Abstract:
Objective To compare clinicopathologic parameters of uncommon mutations of epidermal growth factor receptor (EGFR) and preliminary therapeutic effects of EGFR-TKI treatment in patients with non-small cell lung cancer.
Methods We collected clinicopathological data from 29 patients with non-small cell lung cancer who carry uncommon mutations of EGFR, which were pathologically confirmed in the Tumor Hospital Affiliated to Xinjiang Medical University, from January 2012 to April 2016. Then we analyzed the relationship between the clinicopathologic characteristics of uncommon mutations and therapeutic effects of EGFR-TKIs.

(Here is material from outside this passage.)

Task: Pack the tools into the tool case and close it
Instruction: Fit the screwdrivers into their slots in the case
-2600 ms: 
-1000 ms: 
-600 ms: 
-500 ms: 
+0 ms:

Results Among the 29 cases of patients with uncommon mutations, the most common distant metastasis organs were ipsilateral/contralateral lung tissue, bone, brain, liver, and adrenal gland; the most common metastatic lymph nodes were hilar lymph node, supraclavicular/subclavian lymph node, neck-root lymph node, and mediastinal lymph node. In seldom mutations, 16 cases of single mutation were found: 5 cases of L861Q, 5 cases of G719X, 4 cases of 20ins, and 2 cases of S768I. By contrast, 11 cases of double mutations were found: 4 cases of S768I and 20ins, 1 case of double mutation of L858R and S768I, 1 case of double mutation of 19Del and T790M, 2 cases of double mutations of L861Q and G719X, 1 case of 19Del and S768I, 1 case of 20ins and G719X, and 1 case of T790M and G719X. Moreover, 2 cases of triple mutation were found: 1 case of L858R, L861Q, and G719X; 1 case of S768I, 20ins, and G719X. The objective response rate (ORR) of the first-line EGFR-TKI therapy was 43.75%, the disease control rate (DCR) was 50%, and the median progression-free survival (mPFS) was 5.5 months. Furthermore, the ORR of the second-line EGFR-TKI therapy was 28.57%, the DCR was 42.85%, and the mPFS was 4 months. Moreover, the ORR of the third-line EGFR-TKI therapy was 33.33%, the DCR was 50.00%, and the mPFS was 2.67 months.
Conclusion Great individual differences were found on EGFR uncommon mutations for effective rate and survival time of EGFR-TKI treatment; in general, ORR and mPFS of EGFR seldom mutations were lower than classical mutations and partly higher than wild types. The first-line therapeutic effects of EGFR-TKI therapy was slightly better than the second-line or third-line therapeutic effects; however, no significant statistical difference was observed.